The Court finds that Boston Scientific opened the door by seeking admission of evidence that Boston Scientific obtained FDA approval. Prior to trial, the parties presented arguments to the Court about whether any evidence pertaining to the FDA would be admissible. Plaintiffs sought to exclude all FDA evidence from the case. Boston Scientific vigorously opposed Plaintiffs' motion and stated that "the FDA and rules are at the center of this case." The Court explicitly warned Boston Scientific that presenting FDA evidence would open the door to Plaintiffs arguing that Boston Scientific manipulated the FDA approval process, did not provide all necessary information, or provided false or misleading information. Despite the Court's warning, Boston Scientific pursued a trial strategy that included introducing FDA evidence. Thus, Plaintiffs' evidence was admitted for purposes of fairness and completeness.
Plaintiffs' closing argument, taken as a whole, is not a disguised fraud on the FDA claim. In response to Boston Scientific's FDA approval process evidence, the Court admitted other relevant evidence of the sequence of events before the FDA.
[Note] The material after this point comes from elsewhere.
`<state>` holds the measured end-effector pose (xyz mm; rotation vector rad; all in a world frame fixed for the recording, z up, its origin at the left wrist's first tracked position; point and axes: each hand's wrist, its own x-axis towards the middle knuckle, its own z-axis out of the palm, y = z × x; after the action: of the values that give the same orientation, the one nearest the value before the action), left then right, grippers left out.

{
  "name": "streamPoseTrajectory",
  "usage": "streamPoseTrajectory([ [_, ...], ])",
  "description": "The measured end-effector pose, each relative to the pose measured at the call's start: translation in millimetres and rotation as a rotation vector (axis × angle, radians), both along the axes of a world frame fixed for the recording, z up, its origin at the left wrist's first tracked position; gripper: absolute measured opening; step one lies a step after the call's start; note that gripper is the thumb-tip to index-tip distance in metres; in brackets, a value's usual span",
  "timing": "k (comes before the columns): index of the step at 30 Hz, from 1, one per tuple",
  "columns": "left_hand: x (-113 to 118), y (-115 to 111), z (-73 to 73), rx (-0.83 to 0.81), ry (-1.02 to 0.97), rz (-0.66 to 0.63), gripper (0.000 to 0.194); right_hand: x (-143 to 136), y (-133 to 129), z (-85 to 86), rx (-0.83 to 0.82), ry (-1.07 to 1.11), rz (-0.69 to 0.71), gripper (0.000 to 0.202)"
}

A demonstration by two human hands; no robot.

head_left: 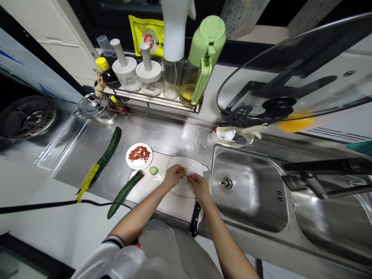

Further, the Court excluded evidence of the FDA's subsequent request to Boston Scientific to remove the Devices from the market. Over Plaintiffs' strenuous and repeated objections, the Court held that the FDA's request constituted an inadmissible subsequent remedial measure.
In short, Boston Scientific elected its trial strategy after having been warned by the Court of the consequences. The jury chose to resolve factual issues of fraud in favor of Plaintiffs. The Court finds no reason to disturb that finding.
Defendant's Motion for Remittitur , or in the Alternative , a New Trial
Standard of Review
In the absence of exceptional circumstances, the jury's award of damages should be deemed appropriate. Under Delaware law, enormous deference is given to jury verdicts. Reasonable differences of opinion are resolved in favor of the jury's opinion. The court will set aside a jury's verdict only in the rare case where it is "clear that the award is so grossly out of proportion to the injuries suffered, as to shock the court's conscience and sense of justice." Remittitur is required only when the award of damages is so excessive that it must have been based on passion, prejudice or misconduct, rather than on objective consideration of evidence presented at trial.
Mitchell v. Haldar, 2004 WL 1790121, at *3 (Del. Super.).
Compensatory Damages
Parties' Contentions
Boston Scientific
Boston Scientific contends that the jury's award of $25 million in compensatory damages bears no reasonable relationship to Plaintiffs' economic and physical damages. Such a grossly excessive award should shock the Court's conscience and sense of justice. Boston Scientific argues that an award must be proportional to the damages. The only economic damages presented at trial were medical expenses, totaling $45,259.90. Further, the evidence presented at trial demonstrated that Ms. Barba has not sought treatment for her pain in more than four years and she did not present a claim for lost wages or future medical expenses. While it is hard to quantify a person's pain and suffering, Boston Scientific argues that an award of $25 million in compensatory damages is immensely disproportional to the damages suffered by Plaintiffs.
Boston Scientific also argues that the excessive nature of the compensatory damages award indicates that punitive damages are wrapped into the compensatory award. Boston Scientific contends that the award bears no reasonable relationship to Plaintiffs' economic and physical damages, suggesting that the jury included a punitive magnifier. Boston Scientific states that this impermissible intermingling of damages should shock the Court's conscience and sense of justice.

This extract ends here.